Information supplied: Begin
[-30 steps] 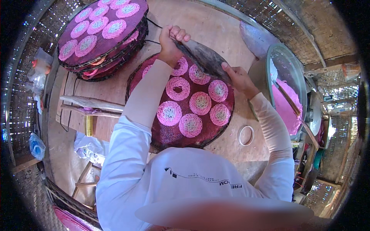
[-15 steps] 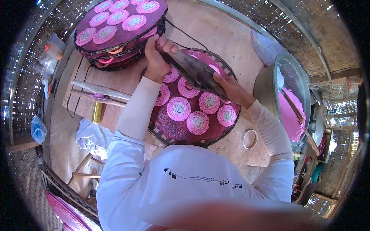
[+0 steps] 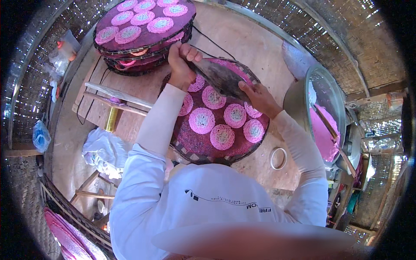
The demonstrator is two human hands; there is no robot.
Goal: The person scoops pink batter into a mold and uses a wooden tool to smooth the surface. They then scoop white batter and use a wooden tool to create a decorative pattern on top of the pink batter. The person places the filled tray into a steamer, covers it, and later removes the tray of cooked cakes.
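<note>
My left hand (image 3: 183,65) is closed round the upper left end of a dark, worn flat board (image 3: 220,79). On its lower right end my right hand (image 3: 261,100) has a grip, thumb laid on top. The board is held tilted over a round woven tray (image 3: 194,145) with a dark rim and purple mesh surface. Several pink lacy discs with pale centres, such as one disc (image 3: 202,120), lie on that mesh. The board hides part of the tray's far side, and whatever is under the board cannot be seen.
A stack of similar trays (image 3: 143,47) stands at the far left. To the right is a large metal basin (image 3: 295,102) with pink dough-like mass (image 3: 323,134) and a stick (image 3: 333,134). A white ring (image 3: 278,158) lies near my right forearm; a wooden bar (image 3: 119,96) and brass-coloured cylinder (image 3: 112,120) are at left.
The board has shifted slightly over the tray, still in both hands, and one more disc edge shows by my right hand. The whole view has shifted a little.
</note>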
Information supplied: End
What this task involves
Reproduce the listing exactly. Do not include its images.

Your response
[-30 steps] 
[-15 steps] 
[+0 steps] 
The demonstrator is two human hands; there is no robot.
Goal: The person scoops pink batter into a mold and uses a wooden tool to smooth the surface. They then scoop white batter and use a wooden tool to create a decorative pattern on top of the pink batter. The person places the filled tray into a steamer, covers it, and later removes the tray of cooked cakes.
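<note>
My left hand (image 3: 183,65) is closed round the upper left end of a dark, worn flat board (image 3: 220,79). On its lower right end my right hand (image 3: 261,100) has a grip, thumb laid on top. The board is held tilted over a round woven tray (image 3: 194,145) with a dark rim and purple mesh surface. Several pink lacy discs with pale centres, such as one disc (image 3: 202,120), lie on that mesh. The board hides part of the tray's far side, and whatever is under the board cannot be seen.
A stack of similar trays (image 3: 143,47) stands at the far left. To the right is a large metal basin (image 3: 295,102) with pink dough-like mass (image 3: 323,134) and a stick (image 3: 333,134). A white ring (image 3: 278,158) lies near my right forearm; a wooden bar (image 3: 119,96) and brass-coloured cylinder (image 3: 112,120) are at left.
The board has shifted slightly over the tray, still in both hands, and one more disc edge shows by my right hand. The whole view has shifted a little.
</note>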

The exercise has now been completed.